Mi viejo visitador médico... permitiéndome jugar
con las botellitas de remedios, enseñándome las palabras difíciles de los
componentes de cada uno y desafiándome a que lo dijera rápido y sin
equivocarme. Y entonces yo respondía: “¡Sulfametocipiridacina!”. Y él lanzaba
una carcajada de satisfacción que todavía resuena en mis oídos y en mi memoria.
Recuerdo los sábados a la tarde... Verlo
prepararse para ir a alentar a su amado Central Córdoba, cuando era local o
escuchando el partido tomando mate junto a la radio cuando jugaba de visitante.
El Charrúa fue su pasión.

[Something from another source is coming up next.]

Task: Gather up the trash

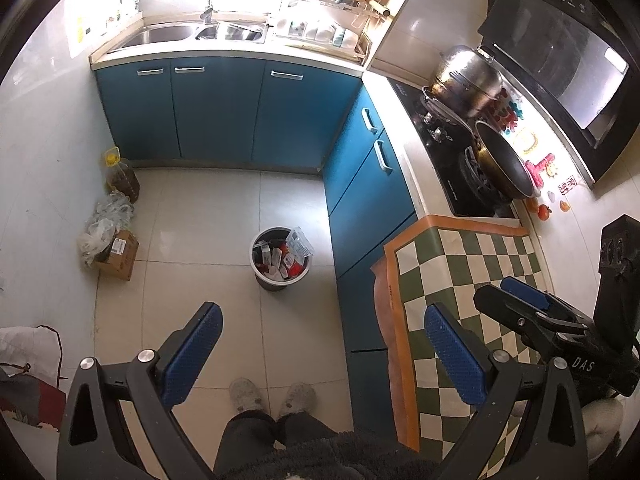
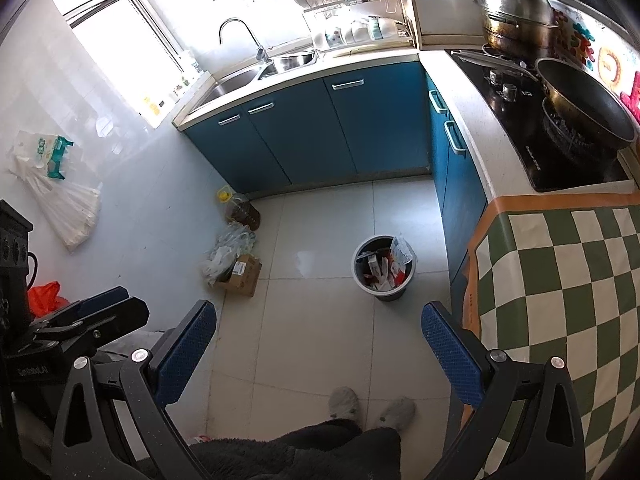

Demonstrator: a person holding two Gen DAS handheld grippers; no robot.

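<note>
A round grey trash bin stands on the tiled floor beside the blue cabinets, filled with packets and wrappers; it also shows in the right wrist view. A clear plastic packet leans on its right rim. My left gripper is open and empty, held high above the floor, near the bin. My right gripper is open and empty, also high above the floor. The right gripper shows in the left wrist view over the checkered cloth. The left gripper shows at the left of the right wrist view.
A green-and-white checkered cloth covers the counter at right. A wok and steel pot sit on the stove. A cardboard box, plastic bags and an oil jug stand by the left wall. The person's feet are below.
</note>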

Sábado por medio, en el Gabino Sosa, él tocaba el
cielo con las manos y volvía a ser “el Negro” junto a los “muchachos” de
Tablada. Compartía tribuna con su entrañable amigo Ángel y llenaba de caramelos
a “El Gabi” que lo esperaba ansiosamente.

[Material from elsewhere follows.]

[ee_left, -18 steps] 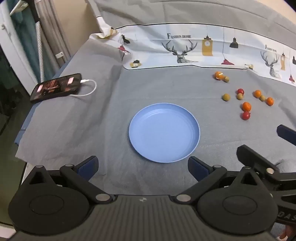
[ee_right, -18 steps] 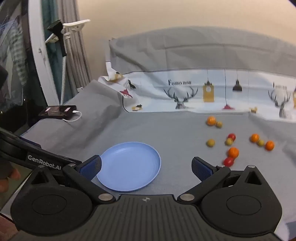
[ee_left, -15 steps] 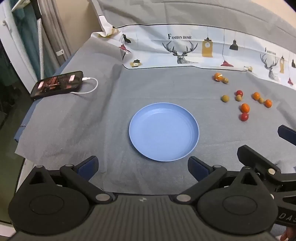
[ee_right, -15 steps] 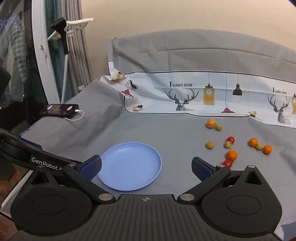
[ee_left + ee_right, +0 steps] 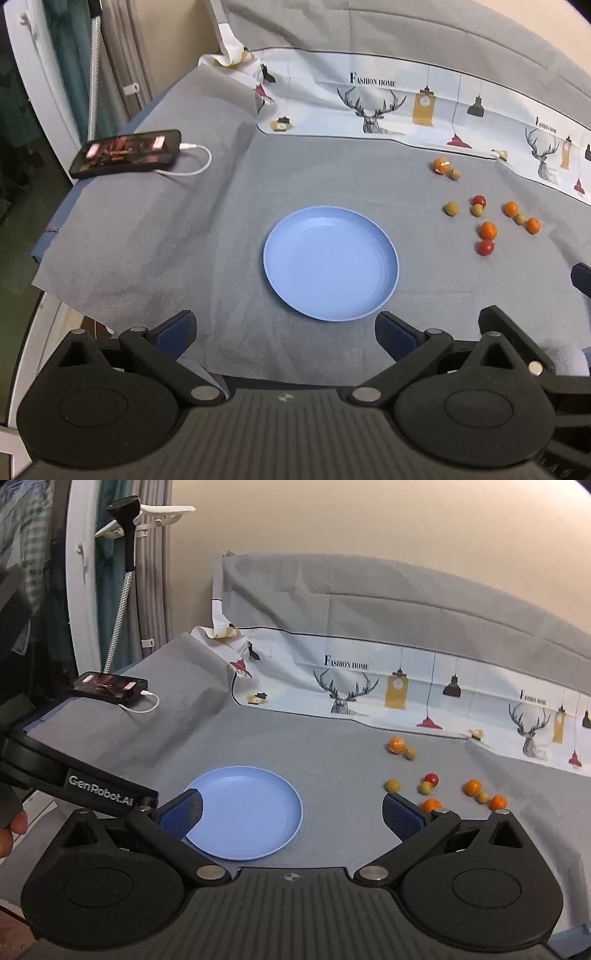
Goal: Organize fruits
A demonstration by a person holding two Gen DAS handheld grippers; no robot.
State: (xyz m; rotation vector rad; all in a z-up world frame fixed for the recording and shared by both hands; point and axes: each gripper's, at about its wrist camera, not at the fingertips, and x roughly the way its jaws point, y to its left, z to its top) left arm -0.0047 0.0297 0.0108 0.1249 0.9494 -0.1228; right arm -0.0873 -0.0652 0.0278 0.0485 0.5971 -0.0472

Recuerdos que despiertan mis sentidos... Huelo
Lord Cheseline. Veo el brillo de sus zapatos lustrados obsesivamente. Siento en
mis pies el calorcito de mis mocasines que él había calentado antes en la
hornalla de la cocina. Escucho su risa contagiosa y sus silbidos agudos. Vuelvo
a saborear las tostadas crujientes y el provolone a las brasas.

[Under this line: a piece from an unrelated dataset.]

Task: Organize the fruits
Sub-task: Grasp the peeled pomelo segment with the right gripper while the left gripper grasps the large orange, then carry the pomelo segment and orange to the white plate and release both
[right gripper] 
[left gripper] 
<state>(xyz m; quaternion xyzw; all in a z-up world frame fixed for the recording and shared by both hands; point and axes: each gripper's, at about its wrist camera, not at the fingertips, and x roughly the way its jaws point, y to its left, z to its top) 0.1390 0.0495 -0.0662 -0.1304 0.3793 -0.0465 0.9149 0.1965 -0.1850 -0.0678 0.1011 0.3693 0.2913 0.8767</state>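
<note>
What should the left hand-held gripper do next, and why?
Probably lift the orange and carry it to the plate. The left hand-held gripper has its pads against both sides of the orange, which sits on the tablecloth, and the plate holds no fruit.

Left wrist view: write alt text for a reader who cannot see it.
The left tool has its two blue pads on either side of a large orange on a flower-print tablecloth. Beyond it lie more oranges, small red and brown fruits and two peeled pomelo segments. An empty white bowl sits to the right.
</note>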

En mi adolescencia fue mi gran compañero, llevándome
a los bailes del Club Italiano o yendo a las reuniones de la escuela,
alardeando del promedio de su hija. Estaba tan orgulloso de “su” Raquelita. ¡Y
yo de MI papá! Me acuerdo de aquella vez que recibí la única amonestación de mi
vida, él la firmó en secreto y mi madre jamás se enteró. Una vez más nos unía
la cándida complicidad.
Sus nietas y nietos fueron su orgullo y su razón
de vida. La relación que tenían estaba fuera de todos los cánones. Tuve la
suerte de darle dos nietos varones y lograr que la vida lo reivindique. Y,
entonces, tuvo a quienes llevar a la cancha y contagiarles su pasión.
Tenía la
misma facilidad para entablar un diálogo tanto con un investigador científico
como con un indigente. Poseía el encanto de atrapar con su sonrisa permanente y
su calidez a todos los que lo conocían. Quien hablara una sola vez con él iba
quedar prendado para siempre. Siempre lo recordamos con mi hermana y mis hijos
como una de esas personas que dejan huellas, que no pasan por la vida solo por
el hecho de haber existido. Sus nietos hablan de él cada día de sus vidas y, de
esa manera, lograron que aquellos que no lo conocieron lo quieran y lo sientan
parte de sus vidas.
Mi padre,
peronista y charrúa. Mi padre, boxeador y ciclista. Mi padre, novio eterno de
mi madre. Mi padre, sobreprotector y abuelo cómplice. Mi padre, ético y moral,
perteneció a esa rara estirpe en extinción, que piensa que “no todos tenemos un
precio”.
Definitivamente, cuando nació mi viejo se
rompió el molde...
¡Lo quise
tanto! ¡Lo quiero tanto! Y sé que en esta vida nadie, pero nadie, me quiso como
él.
Ningún mal recuerdo perturba su memoria. Solo puedo reprocharle algo... que me haya dejado tan pronto. Porque a mis treinta y cinco, sufrí la orfandad como una niña. Me sentí sola, desprotegida. Con él se fue una parte de mi vida. Todo cambió...
Y sí... definitivamente tengo un “Electra” importante. Pero si quien lee esto, hubiese tenido la bendición de tener un padre como el mío, no estaría a salvo de padecer el complejo. Se los aseguro.